「保全命令」についての説明を以下にまとめます。
保全命令とは?
保全命令は、訴訟の本案の権利を確実に実現するために、迅速に債務者の財産に対して仮の措置を講じる手続きです。
主に以下の2つの種類があります:
- 仮差押え:
金銭債権の実現を保全するために、債務者の財産を差し押さえる手続き。
- 仮処分:
係争物の保全や仮の地位を定めるための手続き。
民事保全法の概要
民事保全法は、仮差押えや仮処分に関する手続きについて定めた法律です。
以下の特徴があります:
- 決定・命令による裁判:
民事保全の手続きは、決定または命令によって行われ、判決はありません。
- 口頭弁論の不要性:
民事保全の手続きは、原則として口頭弁論を経ずに行うことができます(任意的口頭弁論)。
- 理由の付記:
保全命令の決定には理由を付す必要がありますが、口頭弁論を経ない場合は、理由の要旨を示すだけで足ります。
保全命令の申立て
- 申立て要件:
保全命令の申立ては、保全すべき権利や権利関係、保全の必要性を明らかにする必要があります。

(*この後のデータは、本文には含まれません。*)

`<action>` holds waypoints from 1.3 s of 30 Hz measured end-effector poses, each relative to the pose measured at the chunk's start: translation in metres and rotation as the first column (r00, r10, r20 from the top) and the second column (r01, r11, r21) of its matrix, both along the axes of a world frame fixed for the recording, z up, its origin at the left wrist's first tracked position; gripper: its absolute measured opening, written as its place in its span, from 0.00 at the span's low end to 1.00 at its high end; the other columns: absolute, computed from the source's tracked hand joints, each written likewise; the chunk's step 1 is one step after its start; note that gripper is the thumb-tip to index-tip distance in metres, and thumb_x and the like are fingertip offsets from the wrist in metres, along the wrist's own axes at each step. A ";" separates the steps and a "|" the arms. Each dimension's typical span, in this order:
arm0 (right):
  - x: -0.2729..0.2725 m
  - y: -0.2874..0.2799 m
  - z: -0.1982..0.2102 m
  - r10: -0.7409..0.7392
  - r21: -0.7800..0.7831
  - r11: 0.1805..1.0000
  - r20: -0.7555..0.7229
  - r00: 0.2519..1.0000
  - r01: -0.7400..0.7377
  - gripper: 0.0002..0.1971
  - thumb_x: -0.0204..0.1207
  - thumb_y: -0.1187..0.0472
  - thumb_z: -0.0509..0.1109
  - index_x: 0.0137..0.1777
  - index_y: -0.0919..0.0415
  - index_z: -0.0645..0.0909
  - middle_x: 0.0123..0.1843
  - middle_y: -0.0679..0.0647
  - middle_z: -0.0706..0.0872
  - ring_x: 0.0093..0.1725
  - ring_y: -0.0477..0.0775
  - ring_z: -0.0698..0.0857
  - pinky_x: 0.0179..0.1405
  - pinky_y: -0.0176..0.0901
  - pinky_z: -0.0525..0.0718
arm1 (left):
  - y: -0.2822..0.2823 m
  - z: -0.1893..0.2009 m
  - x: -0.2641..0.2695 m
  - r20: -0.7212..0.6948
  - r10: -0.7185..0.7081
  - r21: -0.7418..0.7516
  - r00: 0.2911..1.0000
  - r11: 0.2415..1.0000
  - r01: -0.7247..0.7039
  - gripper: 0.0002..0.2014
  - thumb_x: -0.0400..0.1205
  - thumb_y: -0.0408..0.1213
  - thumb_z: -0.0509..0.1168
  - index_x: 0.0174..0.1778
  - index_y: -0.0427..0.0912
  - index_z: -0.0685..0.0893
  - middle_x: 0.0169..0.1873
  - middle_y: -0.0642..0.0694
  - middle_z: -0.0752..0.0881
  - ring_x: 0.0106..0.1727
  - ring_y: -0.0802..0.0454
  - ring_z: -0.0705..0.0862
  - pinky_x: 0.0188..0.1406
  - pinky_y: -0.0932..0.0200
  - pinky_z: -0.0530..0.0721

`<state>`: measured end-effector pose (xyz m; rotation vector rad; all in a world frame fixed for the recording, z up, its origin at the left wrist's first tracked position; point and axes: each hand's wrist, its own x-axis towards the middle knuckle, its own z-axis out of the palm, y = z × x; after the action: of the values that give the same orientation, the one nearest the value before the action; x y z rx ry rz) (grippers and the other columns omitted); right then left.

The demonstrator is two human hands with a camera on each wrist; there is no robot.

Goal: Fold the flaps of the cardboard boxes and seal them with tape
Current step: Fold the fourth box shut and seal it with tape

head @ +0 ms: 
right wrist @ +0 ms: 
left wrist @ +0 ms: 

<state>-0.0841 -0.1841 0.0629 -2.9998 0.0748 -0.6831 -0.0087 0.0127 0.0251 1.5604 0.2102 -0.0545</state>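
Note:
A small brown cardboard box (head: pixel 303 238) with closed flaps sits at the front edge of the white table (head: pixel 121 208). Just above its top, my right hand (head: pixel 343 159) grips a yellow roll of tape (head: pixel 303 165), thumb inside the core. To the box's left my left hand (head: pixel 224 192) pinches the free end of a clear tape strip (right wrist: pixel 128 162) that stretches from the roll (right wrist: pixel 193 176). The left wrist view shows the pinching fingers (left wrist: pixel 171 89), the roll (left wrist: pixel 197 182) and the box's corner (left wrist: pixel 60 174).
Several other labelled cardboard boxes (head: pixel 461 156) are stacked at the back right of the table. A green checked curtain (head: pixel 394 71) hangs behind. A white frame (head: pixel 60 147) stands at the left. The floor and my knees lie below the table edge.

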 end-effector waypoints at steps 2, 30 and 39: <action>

保全命令を申請する際は、「証明」ではなく「疎明」(軽度の証拠を示すこと)で足り、保全すべき権利と必要性を疎明する必要があります。
- 保全命令に対する抗告
保全抗告:
保全命令に対しては、送達を受けた日から2週間以内に保全抗告が可能です。
これは民事訴訟法の即時抗告や民事執行法の執行抗告の1週間と比べ、より厳格に扱われています。
- 裁判所の管轄
保全命令の事件は、本案の裁判所または、仮差押えや仮処分の対象物の所在地を管轄する地方裁判所が担当します。
特許権に関する訴えの場合は、本案の裁判所が管轄となりますが、仮差押えや係争物の所在地を管轄する裁判所も対応可能です。
重要なポイント
保全命令は、訴訟の本案の権利を確保するために行う「仮の措置」であり、最終的な権利関係の確定を目的とするものではありません。
保全命令の申立てには「保全すべき権利」「権利関係」「保全の必要性」の疎明が必要であり、これらを全て明らかにすることが求められます。
保全命令は、訴訟手続きの前段階として、迅速に権利を保全するために重要な役割を果たします。
そのため、手続きや要件をしっかり理解し、適切に活用することが必要です。